Memes in this case likely don’t mean what you think they do though! Believe it or not, the original definition of ‘meme’ was first conceptualised by Richard Dawkins in his 1976 book The Selfish Gene. Dawkins was rather obtuse about it, but later interpretations saw memes as living, evolving structures akin to ideological viruses or DNA. Incidentally, that’s also how we got hilariously unhinged yet technically accurate pop-culture gems such as ‘memes! The DNA of the soul!’
It's a bit confusing, but this dual role as virus and DNA is how the original version of the meme worked. Like DNA, it encodes data and spreads. Like a virus, a meme is contagious and can spread through ideas, behaviours and styles that people imitate.
Thanks to the iconic nature and recognisability of the emoji, this aesthetic can reach any person, from any culture, through an intuitive understanding built up over years of collective context and meaning.
To conclude, "AI is a meme, and the sparkle ✨ emoji has become the vector through which it spreads across socio-cultural divides. Becoming sparkly is the latest mutation of the algorithmic aesthetic. It will certainly not be the last. But so far, the four major mutations we've discussed are Xerox Start, Infinite Scroll, Airspace and, most recently, the integration of native AI into the smartphone. We're still in the middle of the 4th.
Through trial and error, Xerox designers discovered the design principles that would define graphical user interfaces for decades to come. Razkin and Humanized took those lessons and consciously applied them to a new design philosophy.
The constantly fine-tuned and re-adjusted algorithms that powered our infinite scrolling would eventually give rise to the Airspace aesthetic, where we were all individually steered towards the same stylistic choices.
Resistance to this homogeneity gradually grew, and I believe that many of the current controversies surrounding AI are part of this ongoing reckoning with our desire for uniformity on the one hand, and our craving for self-expression and individuality on the other.

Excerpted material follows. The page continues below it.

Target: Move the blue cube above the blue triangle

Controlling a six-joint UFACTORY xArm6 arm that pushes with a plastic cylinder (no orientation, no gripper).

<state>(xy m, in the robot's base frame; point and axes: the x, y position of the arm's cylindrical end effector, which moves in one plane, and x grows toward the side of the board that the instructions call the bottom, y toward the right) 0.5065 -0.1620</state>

As a result, there's an inherent duality to the 'AI sparkle' ✨ emoji. It's meant to be universally recognisable and intuitive, yet the current design vanguard are each trying to find their own way to preserve what Imel calls the "'look over here' and 'a little bit of magic' effect" (Imel, 2023) that made this particular emoji so appealing to businesses in the first place.
My advice to you is simple: walk the razor's edge. AI is a burger menu for the modern age. Put in those features that are too experimental or niche to clog up your 'main UI'.
Let it fill in the gaps of user requirements that you can't provide. Whatever features you want or need, you can let AI provide them, but you must never confuse them with your entire product.
Wait... did we go through all this just to conclude that 'AI is a meme'? Yes, we did! I hope this story about the evolution of algorithmic aesthetics has put AI into perspective. It's not some apocalyptic, job- and life-ruining monster beyond our control; even the worst things done with algorithms have always been designed to do what they do by someone, somewhere.
AI is also an algorithm. Algorithms need design, they need to be presented in a way that makes sense to users and appeals to their sensibilities.
What will those sensibilities be? A taste for hamburger menus, an infinite scroll, a cosy room that follows you around the world, or something we've never seen before. I'm excited to find out.